[HOW TO COMPLETE THIS TASK]: In the material below, how many lines contain the word "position"? The reply must be that number alone.

━━━━━━━━━━

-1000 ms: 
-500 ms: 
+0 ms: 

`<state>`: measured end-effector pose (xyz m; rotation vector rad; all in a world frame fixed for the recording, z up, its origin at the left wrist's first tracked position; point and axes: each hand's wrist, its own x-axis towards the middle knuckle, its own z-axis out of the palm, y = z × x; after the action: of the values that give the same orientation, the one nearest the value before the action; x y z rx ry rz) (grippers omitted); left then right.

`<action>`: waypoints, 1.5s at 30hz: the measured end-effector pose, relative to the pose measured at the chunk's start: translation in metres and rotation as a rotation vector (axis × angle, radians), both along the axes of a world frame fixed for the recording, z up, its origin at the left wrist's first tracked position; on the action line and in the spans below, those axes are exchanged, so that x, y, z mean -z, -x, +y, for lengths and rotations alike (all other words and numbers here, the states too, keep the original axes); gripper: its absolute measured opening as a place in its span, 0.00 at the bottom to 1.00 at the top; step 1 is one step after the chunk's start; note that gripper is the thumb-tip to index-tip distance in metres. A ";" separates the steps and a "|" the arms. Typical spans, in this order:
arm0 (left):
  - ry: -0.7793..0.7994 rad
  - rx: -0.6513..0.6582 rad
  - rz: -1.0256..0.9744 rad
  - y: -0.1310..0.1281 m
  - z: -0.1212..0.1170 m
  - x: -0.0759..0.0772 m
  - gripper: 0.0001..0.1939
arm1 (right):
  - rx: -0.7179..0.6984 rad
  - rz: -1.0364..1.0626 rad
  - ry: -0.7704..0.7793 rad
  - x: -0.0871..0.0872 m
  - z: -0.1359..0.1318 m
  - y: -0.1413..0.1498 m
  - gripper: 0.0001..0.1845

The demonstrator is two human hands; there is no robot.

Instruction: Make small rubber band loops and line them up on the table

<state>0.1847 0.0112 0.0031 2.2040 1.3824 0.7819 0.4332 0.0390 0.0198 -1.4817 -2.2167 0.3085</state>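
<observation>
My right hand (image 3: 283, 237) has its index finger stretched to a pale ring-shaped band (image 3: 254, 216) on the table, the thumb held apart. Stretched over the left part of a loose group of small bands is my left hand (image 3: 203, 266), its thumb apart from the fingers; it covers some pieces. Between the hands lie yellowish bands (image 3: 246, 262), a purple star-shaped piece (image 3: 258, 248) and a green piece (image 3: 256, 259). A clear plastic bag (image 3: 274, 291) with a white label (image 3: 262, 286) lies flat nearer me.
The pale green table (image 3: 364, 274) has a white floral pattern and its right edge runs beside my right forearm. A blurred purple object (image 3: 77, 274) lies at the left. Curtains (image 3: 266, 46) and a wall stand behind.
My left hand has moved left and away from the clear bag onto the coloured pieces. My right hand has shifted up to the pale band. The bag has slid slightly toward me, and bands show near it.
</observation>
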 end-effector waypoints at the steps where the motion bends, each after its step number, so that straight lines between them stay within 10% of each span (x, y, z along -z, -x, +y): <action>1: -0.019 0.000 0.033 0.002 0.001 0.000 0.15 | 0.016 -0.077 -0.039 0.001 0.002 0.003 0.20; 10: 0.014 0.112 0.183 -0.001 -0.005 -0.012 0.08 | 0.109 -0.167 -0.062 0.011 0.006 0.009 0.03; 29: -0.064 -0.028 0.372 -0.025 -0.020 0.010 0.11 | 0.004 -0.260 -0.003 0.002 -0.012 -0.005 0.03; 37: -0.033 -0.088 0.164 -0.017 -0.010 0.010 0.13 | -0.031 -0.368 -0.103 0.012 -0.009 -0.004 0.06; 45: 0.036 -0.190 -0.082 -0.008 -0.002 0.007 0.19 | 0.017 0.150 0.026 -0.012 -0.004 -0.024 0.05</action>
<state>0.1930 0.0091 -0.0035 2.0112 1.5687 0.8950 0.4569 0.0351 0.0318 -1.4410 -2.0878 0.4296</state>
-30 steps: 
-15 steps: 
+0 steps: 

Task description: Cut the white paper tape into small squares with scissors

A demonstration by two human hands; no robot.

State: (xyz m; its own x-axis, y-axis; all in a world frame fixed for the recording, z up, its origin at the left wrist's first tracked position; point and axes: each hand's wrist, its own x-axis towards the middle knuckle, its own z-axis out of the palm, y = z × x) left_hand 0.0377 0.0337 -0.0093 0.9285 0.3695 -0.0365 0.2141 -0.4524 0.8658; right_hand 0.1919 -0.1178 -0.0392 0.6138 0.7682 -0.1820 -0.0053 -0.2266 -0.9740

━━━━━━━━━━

[YOUR RESPONSE]: 3